Partiendo de Punta Arena, lugar en que la bruma se hace espesa, hasta Arica, tierra apretada al desierto de Atacama, y subiendo al altiplano que ofrece al viajero nanas de nieve, pasando por Temuco, el reluciente Valparaíso y la maravilla que es la ciudad de Santiago, han sido poetas los baquianos que marcaron nuestra querencia a esa tierra rasgada durante varias semanas a razón de extensas protestas, las mismas que asolaron Bolivia haciendo dimitir al presidente Evo Morales, y tienen a Venezuela bajo una represión social denigrante.
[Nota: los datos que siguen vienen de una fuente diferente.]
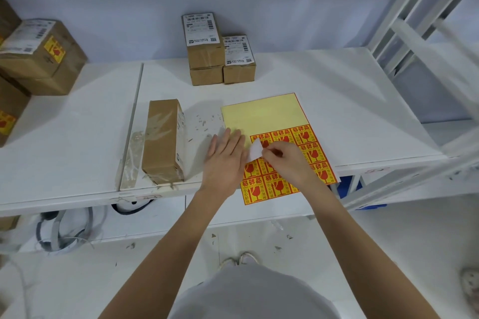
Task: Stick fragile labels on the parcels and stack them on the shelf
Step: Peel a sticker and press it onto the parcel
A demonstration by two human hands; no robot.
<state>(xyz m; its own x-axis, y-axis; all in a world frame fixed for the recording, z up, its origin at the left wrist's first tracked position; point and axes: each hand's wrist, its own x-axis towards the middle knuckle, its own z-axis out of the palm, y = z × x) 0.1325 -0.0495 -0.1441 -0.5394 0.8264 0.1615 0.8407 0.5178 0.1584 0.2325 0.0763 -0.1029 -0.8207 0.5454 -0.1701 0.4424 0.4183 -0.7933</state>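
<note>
A fragile label [255, 150], half peeled with its white back showing, is pinched in the right hand [285, 160] over the label sheet [280, 142] at centre frame. The left hand [224, 160] presses flat on the sheet's left edge. A brown parcel [163, 141] lies on the table [337, 101] just left of the hands.

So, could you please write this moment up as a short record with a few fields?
left hand: left hand lies flat, holding down the label sheet
right hand: right hand pinches a label, peeling it up, white back showing
nearest parcel: long parcel left of the sheet, on the table
far parcels: three small parcels by the wall
labelled parcels: stack at far left
</note>
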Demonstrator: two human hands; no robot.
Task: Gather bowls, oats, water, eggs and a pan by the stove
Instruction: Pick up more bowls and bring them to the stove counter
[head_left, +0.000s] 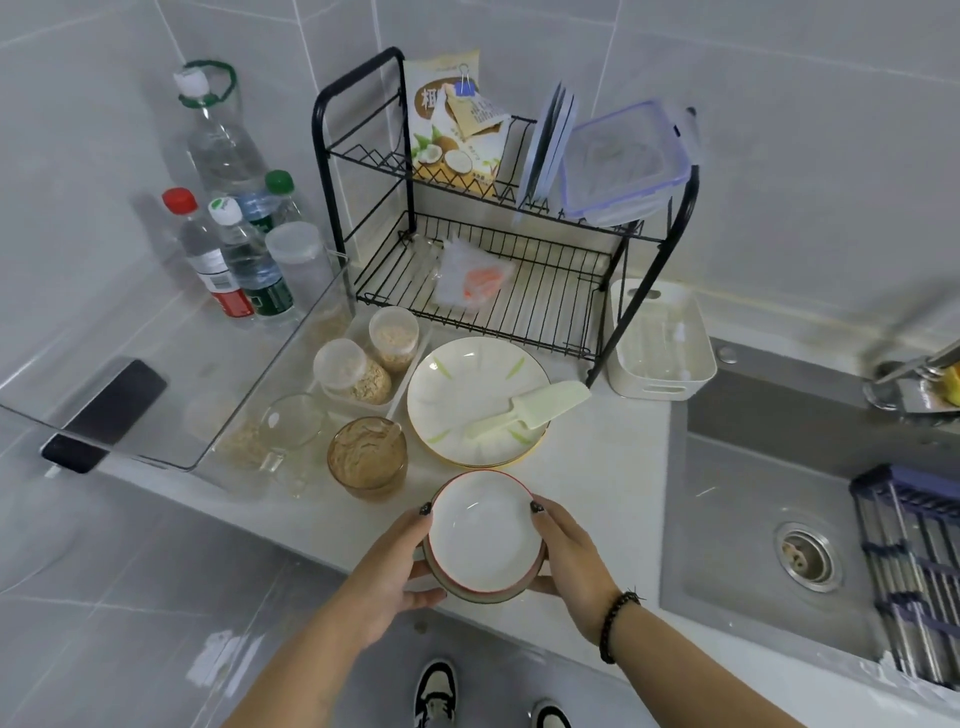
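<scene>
At the lower centre of the frame, both hands are holding a small stack of bowls (485, 540) at the front edge of the white tabletop (597, 467). The left hand (395, 566) is wrapping its grip around the stack's left side, and the right hand (569, 558) is curling its grip around the right side. Just above, two jars of oats (363, 371) are sitting in a white tray, with water bottles (234, 249) standing at the upper left. A black dish rack (498, 260) is standing behind, beside the sink (779, 499) at the right.
</scene>
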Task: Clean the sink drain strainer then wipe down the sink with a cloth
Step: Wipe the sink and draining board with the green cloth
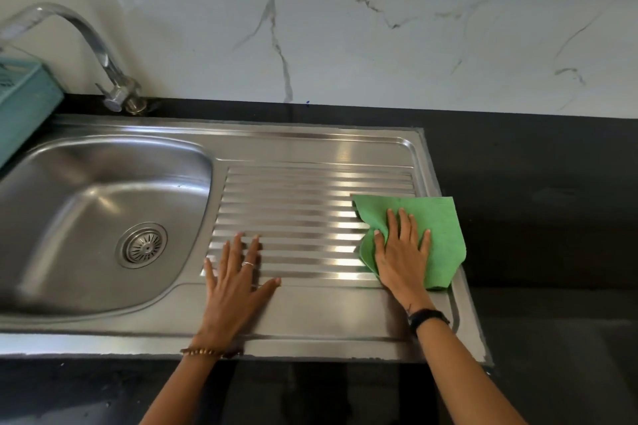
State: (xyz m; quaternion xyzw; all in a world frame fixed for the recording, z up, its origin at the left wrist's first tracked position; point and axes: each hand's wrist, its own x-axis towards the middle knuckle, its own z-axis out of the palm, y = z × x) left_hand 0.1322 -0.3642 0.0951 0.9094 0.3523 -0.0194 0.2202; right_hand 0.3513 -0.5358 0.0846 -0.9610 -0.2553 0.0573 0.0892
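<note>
1. Head view: a green cloth (435, 235) is spread on the right end of the ridged drainboard (303, 217), overlapping its right rim.
2. The cloth is pressed flat under the right hand (402, 252), fingers spread, grip apart.
3. The left hand (238, 281) is laid flat on the drainboard's front left, grip apart, empty.
4. The drain strainer (143, 245) is seated in the sink (86, 190) basin.
5. A tap (103, 59) is mounted behind on the dark desk (552, 217).

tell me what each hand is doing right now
Left hand: open, flat on the drainboard, holding nothing.
Right hand: open, pressing flat on the green cloth.
</note>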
Puedo decir que conocí la ternura con los poetas chilenos. Carlos Acuña me ofreció el primer ramo de albahaca; René Ojeda abrió una escuela pequeña dentro de mi corazón, un aula transparente donde sólo se aprendía a sumar sonrisas y a dibujar el nombre cristalino de la amada ida.
Después llegaron Salvador Reyes con mástiles sonoros en puertos cubiertos de nostalgias y vino macerado; Alberto Rojas Jiménez entre los pedazos de una canción de Daniel de la Vega, mientras Violeta Parra tejía, con sus manos de campesina araucana, estrofas empujadas con un “run run que se fue pa´l norte”.
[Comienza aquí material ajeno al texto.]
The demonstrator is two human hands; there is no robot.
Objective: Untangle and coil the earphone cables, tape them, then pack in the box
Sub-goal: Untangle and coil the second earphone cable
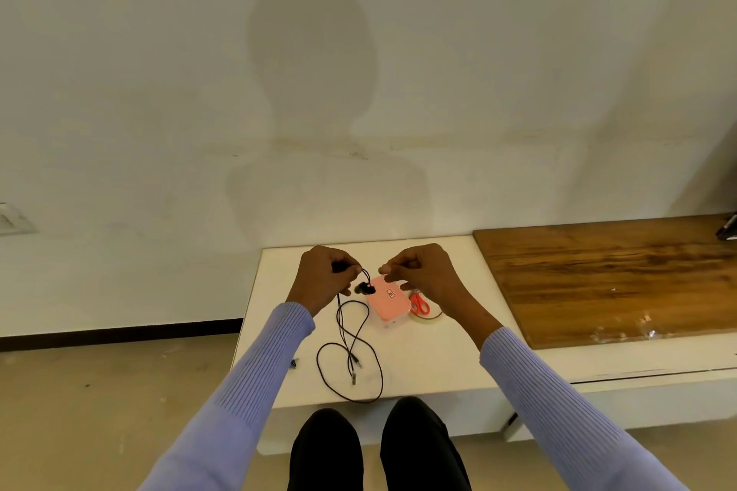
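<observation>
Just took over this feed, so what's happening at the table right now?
A person holds black earphone cables up in the left hand; the rest trails in loops on the white table. The right hand pinches near them, though what it holds is unclear. The pink box, scissors and tape roll wait behind.

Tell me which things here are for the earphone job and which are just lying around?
For the job: earphone cables, held up by the left hand; pink box; tape roll; red scissors.

Just lying about: wooden board; dark object at its far corner.
</observation>
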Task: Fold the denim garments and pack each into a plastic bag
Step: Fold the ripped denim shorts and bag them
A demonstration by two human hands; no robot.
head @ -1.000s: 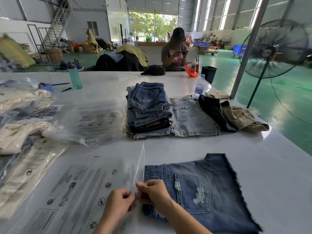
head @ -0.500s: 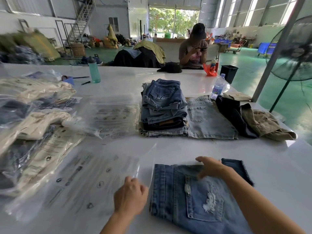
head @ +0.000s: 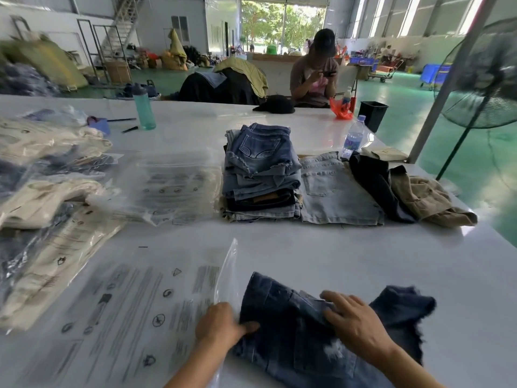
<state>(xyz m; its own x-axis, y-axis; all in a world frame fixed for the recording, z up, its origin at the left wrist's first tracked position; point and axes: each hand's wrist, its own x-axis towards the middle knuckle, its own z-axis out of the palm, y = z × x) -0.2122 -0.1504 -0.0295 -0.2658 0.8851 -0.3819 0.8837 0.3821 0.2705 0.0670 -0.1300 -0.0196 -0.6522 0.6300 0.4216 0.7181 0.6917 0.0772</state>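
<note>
Dark blue distressed denim shorts (head: 293, 348) lie folded on the white table (head: 349, 256) in front of me. To their left lies a clear plastic bag (head: 134, 303) printed with warning text, its mouth facing the shorts and its upper lip (head: 228, 275) standing up. My left hand (head: 219, 323) grips the bag at its mouth, with the thumb on the shorts' left edge. My right hand (head: 355, 323) presses flat on the shorts, fingers spread. The shorts' left edge sits at the bag's mouth.
A stack of folded denim (head: 260, 175), light denim shorts (head: 335, 189), a black garment (head: 375, 183) and a khaki garment (head: 428, 200) lie further back. Empty bags (head: 167, 186) and packed bags (head: 42, 197) fill the left. Two bottles (head: 354, 140) (head: 144, 107) stand beyond. A person (head: 316, 74) sits opposite.
The shorts have slid left to the bag's mouth. My right hand moved from their far edge to their middle; my left hand shifted right to the mouth, whose lip now stands up.
</note>
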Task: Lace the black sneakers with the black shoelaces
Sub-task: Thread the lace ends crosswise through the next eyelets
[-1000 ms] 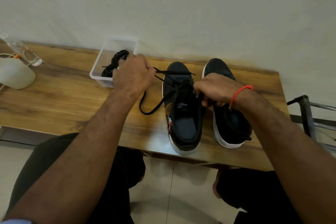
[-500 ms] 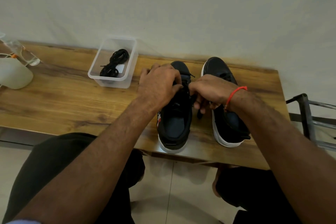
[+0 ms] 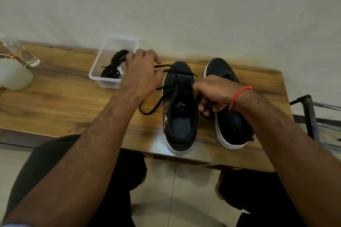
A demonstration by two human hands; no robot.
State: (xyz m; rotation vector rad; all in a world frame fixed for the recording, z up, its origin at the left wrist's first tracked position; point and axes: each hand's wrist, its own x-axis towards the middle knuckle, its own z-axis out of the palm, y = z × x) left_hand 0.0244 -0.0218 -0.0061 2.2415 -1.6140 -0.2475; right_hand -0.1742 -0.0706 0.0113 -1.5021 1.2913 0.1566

Más tarde Pablo, el recordado de Isla Negra, recorrió como el céfiro de aquellos roquedales cara a la furia del Pacifico - que jamás fue sereno, ni claro, ni azul, ni encendido - , toda la gama de la lírica moderna.
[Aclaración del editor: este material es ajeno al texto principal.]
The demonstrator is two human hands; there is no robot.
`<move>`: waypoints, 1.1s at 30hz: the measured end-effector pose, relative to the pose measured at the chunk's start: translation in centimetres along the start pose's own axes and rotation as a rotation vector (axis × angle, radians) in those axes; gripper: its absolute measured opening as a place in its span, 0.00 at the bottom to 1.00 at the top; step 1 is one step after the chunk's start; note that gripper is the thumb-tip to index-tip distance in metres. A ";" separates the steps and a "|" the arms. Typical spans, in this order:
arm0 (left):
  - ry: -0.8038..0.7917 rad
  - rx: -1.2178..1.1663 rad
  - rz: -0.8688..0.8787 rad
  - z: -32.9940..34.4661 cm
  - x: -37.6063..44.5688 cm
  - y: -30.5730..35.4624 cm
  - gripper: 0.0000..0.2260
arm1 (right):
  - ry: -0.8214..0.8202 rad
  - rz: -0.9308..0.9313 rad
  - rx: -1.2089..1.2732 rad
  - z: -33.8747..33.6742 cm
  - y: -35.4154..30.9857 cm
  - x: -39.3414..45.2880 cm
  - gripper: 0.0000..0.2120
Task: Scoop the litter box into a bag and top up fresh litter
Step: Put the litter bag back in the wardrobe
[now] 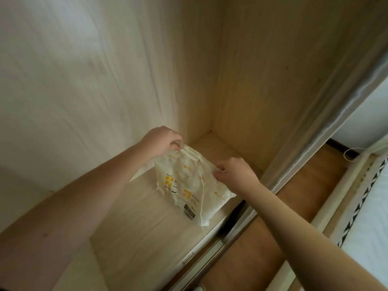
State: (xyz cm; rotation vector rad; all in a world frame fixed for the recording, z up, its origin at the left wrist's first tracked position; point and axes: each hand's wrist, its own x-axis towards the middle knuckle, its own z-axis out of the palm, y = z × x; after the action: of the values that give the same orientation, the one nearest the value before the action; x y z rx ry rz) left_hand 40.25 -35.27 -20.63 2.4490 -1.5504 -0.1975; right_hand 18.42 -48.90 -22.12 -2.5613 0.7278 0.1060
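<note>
A white plastic bag [190, 183] with yellow print and a small black label lies on the pale wooden floor of an open wardrobe [134, 223]. My left hand [161, 141] grips the bag's rolled top edge at its far left corner. My right hand [234, 172] pinches the same edge at the right corner. The bag's top is lifted slightly while its lower part rests on the wardrobe floor. No litter box or scoop is in view.
The wardrobe's side wall [84, 80] and back wall [262, 80] enclose the bag. A sliding door with a metal frame [315, 131] stands at the right, its track [201, 255] along the front. Beyond lie a brown wooden floor [262, 238] and a bed edge [361, 206].
</note>
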 end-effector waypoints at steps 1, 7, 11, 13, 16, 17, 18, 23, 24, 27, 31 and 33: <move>-0.002 0.004 -0.013 0.3 0.2 -0.8 0.07 | -0.011 -0.004 -0.005 0.6 -0.1 0.7 0.12; -0.142 0.134 -0.033 2.3 2.8 -4.1 0.08 | -0.078 0.017 -0.007 4.0 -0.4 4.9 0.11; -0.138 0.145 -0.031 5.6 4.0 -5.4 0.08 | -0.116 0.079 -0.014 6.1 0.0 7.2 0.11; -0.069 0.162 -0.042 7.3 4.2 -5.7 0.08 | -0.110 0.088 -0.039 6.7 -0.2 7.9 0.10; 0.045 0.216 -0.070 8.9 4.8 -5.9 0.13 | -0.077 0.084 -0.080 7.1 -0.9 8.9 0.10; 0.058 0.231 -0.076 9.1 5.0 -6.1 0.13 | -0.065 0.084 -0.082 7.3 -1.0 9.1 0.10; 0.060 0.243 -0.077 9.3 5.1 -6.2 0.13 | -0.053 0.086 -0.081 7.4 -1.0 9.2 0.09; 0.021 0.205 -0.067 9.6 5.3 -6.7 0.12 | 0.005 0.111 -0.096 7.3 -0.1 9.3 0.09; 0.041 0.190 -0.047 9.8 5.2 -6.6 0.13 | 0.028 0.105 -0.098 7.3 0.2 9.2 0.09; 0.097 0.229 0.016 10.0 4.1 -6.1 0.18 | 0.100 0.061 -0.150 7.8 1.2 9.0 0.16; 0.087 0.276 0.017 10.0 2.3 -4.9 0.25 | 0.170 0.025 -0.275 8.3 1.0 8.0 0.26; 0.003 0.250 -0.018 9.8 1.5 -4.0 0.26 | 0.197 0.002 -0.276 8.3 0.5 7.4 0.26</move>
State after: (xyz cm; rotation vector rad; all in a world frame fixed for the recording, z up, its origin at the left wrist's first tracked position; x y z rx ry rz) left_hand 42.02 -36.17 -31.12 2.6490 -1.6417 -0.0023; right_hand 24.93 -49.00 -31.12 -2.8639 0.8388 -0.0509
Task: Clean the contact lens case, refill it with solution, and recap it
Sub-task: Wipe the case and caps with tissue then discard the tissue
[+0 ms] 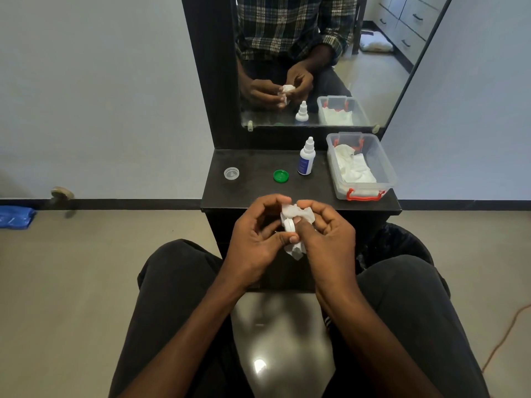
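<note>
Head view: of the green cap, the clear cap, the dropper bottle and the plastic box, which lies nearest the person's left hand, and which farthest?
From the left hand:
1. Green cap, on the shelf just beyond the hands.
2. Clear cap, at the shelf's left end; nearly level with the green cap.
3. Dropper bottle, farther back, right of centre.
4. Plastic box, at the far right.

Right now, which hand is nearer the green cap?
Left. The left hand sits just below the green cap, slightly to its left; the right hand is further off, below and to its right.
</note>
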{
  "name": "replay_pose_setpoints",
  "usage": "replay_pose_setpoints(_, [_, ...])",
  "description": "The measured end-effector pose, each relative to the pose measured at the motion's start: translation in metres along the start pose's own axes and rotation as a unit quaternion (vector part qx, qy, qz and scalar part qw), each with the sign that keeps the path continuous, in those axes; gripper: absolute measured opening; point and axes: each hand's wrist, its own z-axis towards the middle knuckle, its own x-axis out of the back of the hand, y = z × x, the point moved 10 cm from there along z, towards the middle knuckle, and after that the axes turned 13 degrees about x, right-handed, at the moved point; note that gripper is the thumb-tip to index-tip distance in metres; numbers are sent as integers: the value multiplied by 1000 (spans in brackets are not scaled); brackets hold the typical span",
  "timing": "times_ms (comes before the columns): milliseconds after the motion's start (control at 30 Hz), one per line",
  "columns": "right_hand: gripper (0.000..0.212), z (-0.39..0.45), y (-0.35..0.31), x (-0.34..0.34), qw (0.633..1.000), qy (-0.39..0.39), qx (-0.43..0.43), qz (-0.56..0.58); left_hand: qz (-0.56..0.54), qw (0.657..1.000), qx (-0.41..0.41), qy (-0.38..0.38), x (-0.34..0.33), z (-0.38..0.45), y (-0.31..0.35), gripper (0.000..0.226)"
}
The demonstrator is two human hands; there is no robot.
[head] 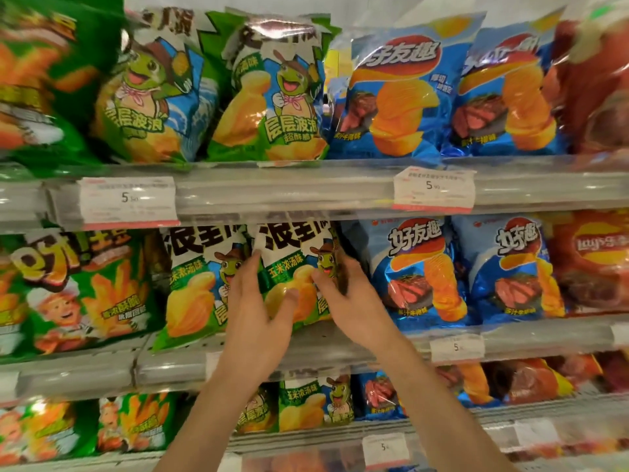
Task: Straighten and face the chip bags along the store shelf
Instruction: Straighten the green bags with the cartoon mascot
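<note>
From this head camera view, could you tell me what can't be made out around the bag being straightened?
- Turtle chip bag: its sides are covered by the left hand and right hand, and its top is hidden by the shelf rail.
- Price tag: small print is blurred; only a 5 reads.
- Green bag, upper left: motion-blurred and cut off by the frame edge.

White price tags hang on the clear shelf rails: one at ten o'clock (127, 202); another at two o'clock (434, 189); two smaller near five o'clock (456, 348) (385, 447).
</note>
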Motion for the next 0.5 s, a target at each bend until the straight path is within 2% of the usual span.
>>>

En su primera etapa juvenil – “nosotros, los de entonces, ya no somos los mismos” - nos devolvió el húmedo sendero del melancolía, y en “Veinte poemas de amor y una canción desesperada” nos legó el libro que casi hunde toda la poesía amorosa europea, desde los romances anónimos del siglo XV, pasando por los resquemores apasionados de Jorge Manrique, Juan de Encina, Baltasar del Alcázar, Lope de Vega, hasta varar en las “Nanas de la cebolla” o en las faldas de aquella casada cariñosamente infiel de García Lorca, que todos en algún momento, cubiertos en barro, nos hemos llevado al río de la pasión desatada.
Neruda – Neptalí Ricardo Reyes – martirizó, igual a metal bruñido, cada uno de los resortes de mis vivencias para que comprendiera más y mejor su tierra de cobre. Y así penetré en el Chile de “La Araucana” de Alonso de Ercilla, viendo a un anciano Caupolicán llorar sangre.
Hoy le digo a Chile - a partir nuestro exilio venezolano en las costas valencianas del Mediterráneo -, que no desespere: emergerá de esa vaguada política igual que hizo siempre cuando se enturbiaban los céfiros impetuosos subiendo de Río Grande.